### Task requirements
Exactly the lines from the one with "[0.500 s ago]" through the end of the material are to be output, both included, with no other text.

### Given data
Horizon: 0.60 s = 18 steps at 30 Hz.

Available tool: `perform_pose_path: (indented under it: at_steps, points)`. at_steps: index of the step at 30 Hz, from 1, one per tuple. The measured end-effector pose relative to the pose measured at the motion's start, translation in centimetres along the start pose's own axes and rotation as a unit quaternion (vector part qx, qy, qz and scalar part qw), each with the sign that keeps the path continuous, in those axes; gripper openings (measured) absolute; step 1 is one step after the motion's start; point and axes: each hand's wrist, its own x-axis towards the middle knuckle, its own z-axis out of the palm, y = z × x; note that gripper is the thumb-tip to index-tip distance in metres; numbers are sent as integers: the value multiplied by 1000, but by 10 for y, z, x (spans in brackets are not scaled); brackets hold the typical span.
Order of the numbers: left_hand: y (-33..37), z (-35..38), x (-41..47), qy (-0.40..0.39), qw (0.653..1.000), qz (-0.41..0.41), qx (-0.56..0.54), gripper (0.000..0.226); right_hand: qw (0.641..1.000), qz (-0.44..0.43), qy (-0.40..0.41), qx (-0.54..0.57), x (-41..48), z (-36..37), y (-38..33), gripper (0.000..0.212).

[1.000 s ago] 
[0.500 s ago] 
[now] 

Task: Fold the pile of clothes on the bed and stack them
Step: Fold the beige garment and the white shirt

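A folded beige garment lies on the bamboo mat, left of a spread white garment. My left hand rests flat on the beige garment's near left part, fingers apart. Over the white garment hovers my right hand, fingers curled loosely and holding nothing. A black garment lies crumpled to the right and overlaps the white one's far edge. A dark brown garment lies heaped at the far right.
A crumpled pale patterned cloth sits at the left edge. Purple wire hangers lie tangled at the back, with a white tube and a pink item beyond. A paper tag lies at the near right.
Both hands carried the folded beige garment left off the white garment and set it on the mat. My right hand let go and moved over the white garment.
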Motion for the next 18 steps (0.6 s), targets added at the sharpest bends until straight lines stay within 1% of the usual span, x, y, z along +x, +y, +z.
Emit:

### Answer space
[0.500 s ago] 
[now] 

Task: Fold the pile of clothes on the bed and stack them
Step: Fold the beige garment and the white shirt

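A folded beige garment lies on the bamboo mat, left of a spread white garment. My left hand rests flat on the beige garment's near left part, fingers apart. Over the white garment hovers my right hand, fingers curled loosely and holding nothing. A black garment lies crumpled to the right and overlaps the white one's far edge. A dark brown garment lies heaped at the far right.
A crumpled pale patterned cloth sits at the left edge. Purple wire hangers lie tangled at the back, with a white tube and a pink item beyond. A paper tag lies at the near right.
Both hands carried the folded beige garment left off the white garment and set it on the mat. My right hand let go and moved over the white garment.
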Motion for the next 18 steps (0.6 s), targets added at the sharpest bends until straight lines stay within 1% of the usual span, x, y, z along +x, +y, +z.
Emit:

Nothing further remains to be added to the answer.